Product tanker: Demand can increase
TThe product tanker market can be determined to rest in the coming months. In its latest weekly report, the Gibson ship said that “Last month the purification runs reaching the highest level of all time of more than 85MBD, with the refineries running much harder this summer than at other points since Pandemi. Globally, also a good improvement to demand better regulations than better regulations than those estimated by many people, which are not only challenges.
According to gibson, “for product tankers, the first half of the year saw global cpp export volumes fall back, barely exceeding 2023 levels. Howver, with refiners cranking up activity through June Volumes from the middle east were seeing over summer, with refining runs there close to maximum levels, while europe imported record volumes of jet fuel last month.

Source: Gibson Shipbroker
“In Europe, the refinery continues to be under competitive pressure and regulations. During the summer, Prax bankruptcy witnessed 113,000 B/D Lindsay The refinery in the UK was closed, only a few months after Petroineos stopped repairing at 150,000 B/D of a better share than a better regional facility in Export.
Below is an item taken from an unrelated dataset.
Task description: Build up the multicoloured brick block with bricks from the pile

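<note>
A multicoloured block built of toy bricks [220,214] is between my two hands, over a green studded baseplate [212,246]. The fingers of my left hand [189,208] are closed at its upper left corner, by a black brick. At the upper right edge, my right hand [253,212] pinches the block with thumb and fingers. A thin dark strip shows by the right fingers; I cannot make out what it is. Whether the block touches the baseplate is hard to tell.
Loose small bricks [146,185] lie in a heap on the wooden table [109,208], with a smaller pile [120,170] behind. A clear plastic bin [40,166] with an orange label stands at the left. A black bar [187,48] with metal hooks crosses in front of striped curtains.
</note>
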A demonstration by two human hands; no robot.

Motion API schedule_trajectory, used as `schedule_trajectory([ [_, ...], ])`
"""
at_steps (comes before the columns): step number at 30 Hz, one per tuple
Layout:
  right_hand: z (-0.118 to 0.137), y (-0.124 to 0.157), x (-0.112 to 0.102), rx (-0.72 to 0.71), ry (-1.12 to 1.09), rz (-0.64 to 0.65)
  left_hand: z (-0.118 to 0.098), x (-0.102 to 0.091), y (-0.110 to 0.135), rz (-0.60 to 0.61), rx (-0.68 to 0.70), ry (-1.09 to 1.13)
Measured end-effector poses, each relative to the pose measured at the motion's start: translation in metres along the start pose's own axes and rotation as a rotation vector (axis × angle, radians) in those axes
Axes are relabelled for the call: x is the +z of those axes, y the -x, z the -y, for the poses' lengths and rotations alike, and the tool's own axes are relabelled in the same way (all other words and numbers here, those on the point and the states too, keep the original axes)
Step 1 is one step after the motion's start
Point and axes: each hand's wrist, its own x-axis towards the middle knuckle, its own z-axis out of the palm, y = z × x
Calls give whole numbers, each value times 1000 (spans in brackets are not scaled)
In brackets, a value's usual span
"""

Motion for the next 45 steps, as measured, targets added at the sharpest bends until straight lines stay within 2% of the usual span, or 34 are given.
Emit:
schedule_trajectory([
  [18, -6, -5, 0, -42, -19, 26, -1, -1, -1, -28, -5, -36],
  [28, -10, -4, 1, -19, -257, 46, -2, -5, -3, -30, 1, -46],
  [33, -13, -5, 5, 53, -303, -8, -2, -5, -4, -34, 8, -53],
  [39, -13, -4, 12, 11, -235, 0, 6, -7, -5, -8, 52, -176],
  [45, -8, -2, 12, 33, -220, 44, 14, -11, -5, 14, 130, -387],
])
Refinery has faced operational declines that often try to achieve stable running,” said Gibson.
Meanwhile, “In the US, P66 is in the process of closing the 139,000 B/Los Angeles factory, while Valero plans to close 160,000 B/D refinery Benicia, also in California. However, with changes in US environmental policies, the decline carried out in the US is likely to be slower than expected. Package to keep the refinery running.
“In China, the drainage is also under pressure. Some factories have been closed last year, with increased government pressure to rationalize capacity, while the oppression of tax avoidance threatens to further pressure small independent refineries. Adding pressure is the decline in domestic fuel demand when the country shifts towards EV,” Gibson said.
Howver, according to the shipbroker, “Despite These Challenges, Global Refining Throughput is still expected to grow by 500,000 b/d Next year. Oecd Countries will see a 500,000 B/D Decline, WHILST NON-OECD COUND by 1 million b/d, with 40% coming from the middle east, partly supported by the expansion of bahrain’s sitra refinery.